- YOUR OBJECTIVE
Every entry below should be written out again exactly.

(EXERCISE MATERIAL)

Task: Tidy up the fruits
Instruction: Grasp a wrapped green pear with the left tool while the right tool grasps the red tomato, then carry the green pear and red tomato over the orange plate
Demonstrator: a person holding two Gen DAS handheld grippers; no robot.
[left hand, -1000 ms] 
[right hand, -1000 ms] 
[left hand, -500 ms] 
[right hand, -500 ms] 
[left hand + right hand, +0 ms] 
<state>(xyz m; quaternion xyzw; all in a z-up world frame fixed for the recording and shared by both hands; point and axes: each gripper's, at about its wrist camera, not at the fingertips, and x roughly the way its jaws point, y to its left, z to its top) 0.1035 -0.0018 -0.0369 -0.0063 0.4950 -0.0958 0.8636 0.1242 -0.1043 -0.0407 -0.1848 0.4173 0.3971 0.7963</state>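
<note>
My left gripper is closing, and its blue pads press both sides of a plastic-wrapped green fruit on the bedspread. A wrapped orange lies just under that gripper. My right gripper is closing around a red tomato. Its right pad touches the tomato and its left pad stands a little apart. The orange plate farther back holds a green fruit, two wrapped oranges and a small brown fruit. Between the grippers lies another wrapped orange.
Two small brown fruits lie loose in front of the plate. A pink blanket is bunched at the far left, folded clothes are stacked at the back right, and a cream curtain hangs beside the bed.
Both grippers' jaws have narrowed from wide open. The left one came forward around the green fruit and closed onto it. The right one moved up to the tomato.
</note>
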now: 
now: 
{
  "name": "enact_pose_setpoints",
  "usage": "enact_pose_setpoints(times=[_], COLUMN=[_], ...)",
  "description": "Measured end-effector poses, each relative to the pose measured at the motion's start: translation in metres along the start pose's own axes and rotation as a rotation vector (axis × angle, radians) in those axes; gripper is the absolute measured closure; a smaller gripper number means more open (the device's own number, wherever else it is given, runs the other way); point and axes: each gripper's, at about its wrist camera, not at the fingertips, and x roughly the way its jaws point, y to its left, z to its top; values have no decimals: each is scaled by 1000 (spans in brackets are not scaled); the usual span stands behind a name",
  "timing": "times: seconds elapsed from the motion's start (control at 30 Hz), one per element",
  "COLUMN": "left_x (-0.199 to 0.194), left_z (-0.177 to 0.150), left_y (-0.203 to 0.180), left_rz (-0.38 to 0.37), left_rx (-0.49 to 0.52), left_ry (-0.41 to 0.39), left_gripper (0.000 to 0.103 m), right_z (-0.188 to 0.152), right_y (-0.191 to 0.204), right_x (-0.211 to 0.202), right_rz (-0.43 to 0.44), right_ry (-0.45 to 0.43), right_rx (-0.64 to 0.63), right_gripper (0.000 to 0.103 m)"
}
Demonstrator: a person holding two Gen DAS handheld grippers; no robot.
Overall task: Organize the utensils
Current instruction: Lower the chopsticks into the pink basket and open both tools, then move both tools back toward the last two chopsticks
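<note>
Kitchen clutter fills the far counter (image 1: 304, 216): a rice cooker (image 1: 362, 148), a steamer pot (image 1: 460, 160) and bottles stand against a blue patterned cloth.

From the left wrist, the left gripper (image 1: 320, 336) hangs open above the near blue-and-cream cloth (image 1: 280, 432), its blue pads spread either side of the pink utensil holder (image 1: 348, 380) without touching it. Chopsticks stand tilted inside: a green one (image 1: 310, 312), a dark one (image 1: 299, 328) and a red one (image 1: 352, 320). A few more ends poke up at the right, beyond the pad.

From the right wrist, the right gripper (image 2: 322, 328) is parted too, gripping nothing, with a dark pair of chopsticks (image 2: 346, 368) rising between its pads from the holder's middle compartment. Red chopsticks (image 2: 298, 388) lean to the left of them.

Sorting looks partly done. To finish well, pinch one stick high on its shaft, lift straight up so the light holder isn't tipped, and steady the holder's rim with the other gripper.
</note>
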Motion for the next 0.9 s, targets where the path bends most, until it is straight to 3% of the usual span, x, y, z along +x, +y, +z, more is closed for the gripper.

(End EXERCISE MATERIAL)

- EXERCISE OUTPUT
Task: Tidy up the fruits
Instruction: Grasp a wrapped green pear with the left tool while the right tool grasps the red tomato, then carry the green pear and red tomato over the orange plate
Demonstrator: a person holding two Gen DAS handheld grippers; no robot.
[left hand, -1000 ms] 
[right hand, -1000 ms] 
[left hand, -500 ms] 
[right hand, -500 ms] 
[left hand + right hand, +0 ms] 
<state>(xyz m; quaternion xyzw; all in a z-up world frame fixed for the recording and shared by both hands; point and axes: each gripper's, at about its wrist camera, not at the fingertips, and x roughly the way its jaws point, y to its left, z to its top) 0.1035 -0.0018 -0.0369 -0.0063 0.4950 -0.0958 0.8636 0.1242 -0.1043 -0.0407 -0.1848 0.4173 0.3971 0.7963</state>
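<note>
My left gripper is closing, and its blue pads press both sides of a plastic-wrapped green fruit on the bedspread. A wrapped orange lies just under that gripper. My right gripper is closing around a red tomato. Its right pad touches the tomato and its left pad stands a little apart. The orange plate farther back holds a green fruit, two wrapped oranges and a small brown fruit. Between the grippers lies another wrapped orange.
Two small brown fruits lie loose in front of the plate. A pink blanket is bunched at the far left, folded clothes are stacked at the back right, and a cream curtain hangs beside the bed.
Both grippers' jaws have narrowed from wide open. The left one came forward around the green fruit and closed onto it. The right one moved up to the tomato.
</note>
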now: 
now: 
{
  "name": "enact_pose_setpoints",
  "usage": "enact_pose_setpoints(times=[_], COLUMN=[_], ...)",
  "description": "Measured end-effector poses, each relative to the pose measured at the motion's start: translation in metres along the start pose's own axes and rotation as a rotation vector (axis × angle, radians) in those axes; gripper is the absolute measured closure; a smaller gripper number means more open (the device's own number, wherever else it is given, runs the other way); point and axes: each gripper's, at about its wrist camera, not at the fingertips, and x roughly the way its jaws point, y to its left, z to its top; values have no decimals: each is scaled by 1000 (spans in brackets are not scaled); the usual span stands behind a name",
  "timing": "times: seconds elapsed from the motion's start (control at 30 Hz), one per element",
  "COLUMN": "left_x (-0.199 to 0.194), left_z (-0.177 to 0.150), left_y (-0.203 to 0.180), left_rz (-0.38 to 0.37), left_rx (-0.49 to 0.52), left_ry (-0.41 to 0.39), left_gripper (0.000 to 0.103 m), right_z (-0.188 to 0.152), right_y (-0.191 to 0.204), right_x (-0.211 to 0.202), right_rz (-0.43 to 0.44), right_ry (-0.45 to 0.43), right_rx (-0.64 to 0.63), right_gripper (0.000 to 0.103 m)"
}
Demonstrator: a person holding two Gen DAS handheld grippers; no robot.
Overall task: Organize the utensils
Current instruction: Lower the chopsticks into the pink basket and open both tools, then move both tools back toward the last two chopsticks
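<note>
Kitchen clutter fills the far counter (image 1: 304, 216): a rice cooker (image 1: 362, 148), a steamer pot (image 1: 460, 160) and bottles stand against a blue patterned cloth.

From the left wrist, the left gripper (image 1: 320, 336) hangs open above the near blue-and-cream cloth (image 1: 280, 432), its blue pads spread either side of the pink utensil holder (image 1: 348, 380) without touching it. Chopsticks stand tilted inside: a green one (image 1: 310, 312), a dark one (image 1: 299, 328) and a red one (image 1: 352, 320). A few more ends poke up at the right, beyond the pad.

From the right wrist, the right gripper (image 2: 322, 328) is parted too, gripping nothing, with a dark pair of chopsticks (image 2: 346, 368) rising between its pads from the holder's middle compartment. Red chopsticks (image 2: 298, 388) lean to the left of them.

Sorting looks partly done. To finish well, pinch one stick high on its shaft, lift straight up so the light holder isn't tipped, and steady the holder's rim with the other gripper.
</note>
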Motion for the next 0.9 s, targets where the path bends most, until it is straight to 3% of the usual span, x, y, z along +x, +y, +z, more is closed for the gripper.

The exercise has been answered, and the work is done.